I went into defensive mode -- scooping up our little pet, whom just about any other dog could bite in half like a McNugget -- a concern of which she is blissfully unaware. She squirmed in my arms to get down and barked at the shadow in the dark.

With my free hand, I scrabbled in the dirt for a good-sized rock, my heart pounding. My fingers found only hard-baked dirt and crabgrass clumps -- then, finally, closed around a weighty chunk of asphalt sheared from the edge of the road by some long-ago passing truck. I gripped it in my hand ready to fight.

Our little dog squirmed free. I grabbed her up again and stood still, squinting into the blackness.

Relief. The strange dog was behind the factory fence, unable to do harm. I put down my aggrieved little dog and we continued our walk, the strange dog still barking behind us in the night.

Still waiting ...

... I know my employment situation makes for a boring blog. My apologies. But it is consuming me like a match flame upon paper.

I am still waiting, in most miserable suspense, for that call back from the One Great Place. Still attempting to be something of a productive employee in the Nasty Old Hole. Haven't heard a word from my boss in days. It lurks deep within its lair, shutting the door at the sound of approaching footsteps, ignoring the steadily higher-rising stack of papers I continue to dutifully submit for approval.

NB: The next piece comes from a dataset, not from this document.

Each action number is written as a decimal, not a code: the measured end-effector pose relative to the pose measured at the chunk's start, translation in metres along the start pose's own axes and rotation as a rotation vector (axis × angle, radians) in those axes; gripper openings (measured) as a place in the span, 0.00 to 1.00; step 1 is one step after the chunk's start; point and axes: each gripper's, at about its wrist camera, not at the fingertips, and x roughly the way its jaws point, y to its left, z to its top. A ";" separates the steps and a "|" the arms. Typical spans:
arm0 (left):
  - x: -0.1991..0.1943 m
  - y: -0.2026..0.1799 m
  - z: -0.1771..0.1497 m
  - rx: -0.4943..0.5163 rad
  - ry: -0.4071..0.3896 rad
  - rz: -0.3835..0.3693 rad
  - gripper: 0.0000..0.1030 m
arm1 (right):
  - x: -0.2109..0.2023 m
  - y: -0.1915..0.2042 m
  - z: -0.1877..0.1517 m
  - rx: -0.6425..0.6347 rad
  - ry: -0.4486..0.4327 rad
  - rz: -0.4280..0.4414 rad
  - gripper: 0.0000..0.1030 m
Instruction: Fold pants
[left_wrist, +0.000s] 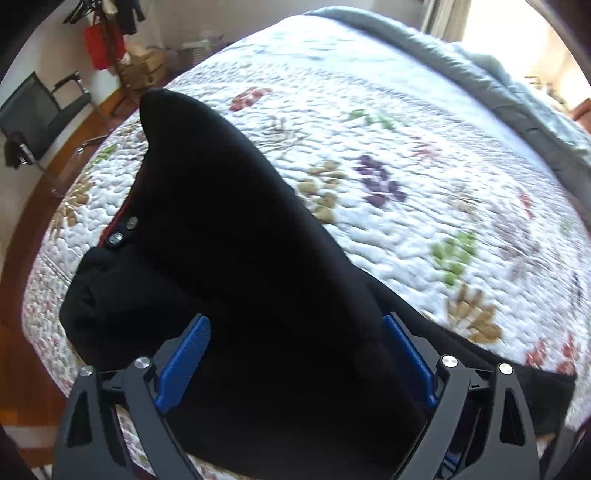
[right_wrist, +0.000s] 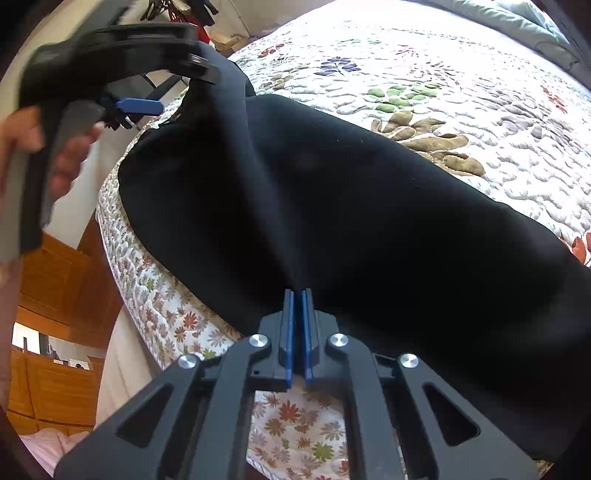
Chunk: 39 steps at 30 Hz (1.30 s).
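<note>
1. Pants (right_wrist: 351, 206): black, bunched along the near edge of the bed, on a floral quilt (left_wrist: 388, 92); two metal buttons show at the waistband in the left wrist view.
2. Right gripper (right_wrist: 297, 295): blue pads pressed together, pinching a fold of the pants.
3. Left gripper (left_wrist: 295, 354): blue fingers (left_wrist: 184, 362) spread wide, black cloth between them, not clamped.
4. Beyond: grey blanket (left_wrist: 517, 96) across the far side of the bed; chair (left_wrist: 40, 114) and red bag (left_wrist: 101, 46) by the wall.
</note>
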 end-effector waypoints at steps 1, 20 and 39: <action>0.005 -0.005 0.007 -0.014 0.011 0.003 0.91 | -0.001 -0.001 -0.001 0.003 0.000 0.004 0.03; -0.051 0.070 -0.125 -0.162 -0.303 -0.235 0.05 | -0.059 -0.018 -0.002 0.110 -0.130 0.167 0.02; -0.004 0.109 -0.180 -0.265 -0.137 -0.285 0.18 | -0.041 -0.055 -0.032 0.206 -0.018 0.042 0.23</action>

It causes me to ponder, in a classic way, the nature of true evil. Is evil about seeking the good in the wrong way, as Plato and Aristotle opined? Or is it a life built upon lying to others and oneself, as the somewhat more modern Dr. Peck theorized? Is this being who torments me genuinely evil, lashing out like a wounded dragon in its cave, heedless or blinded to the damage that it is causing in this place?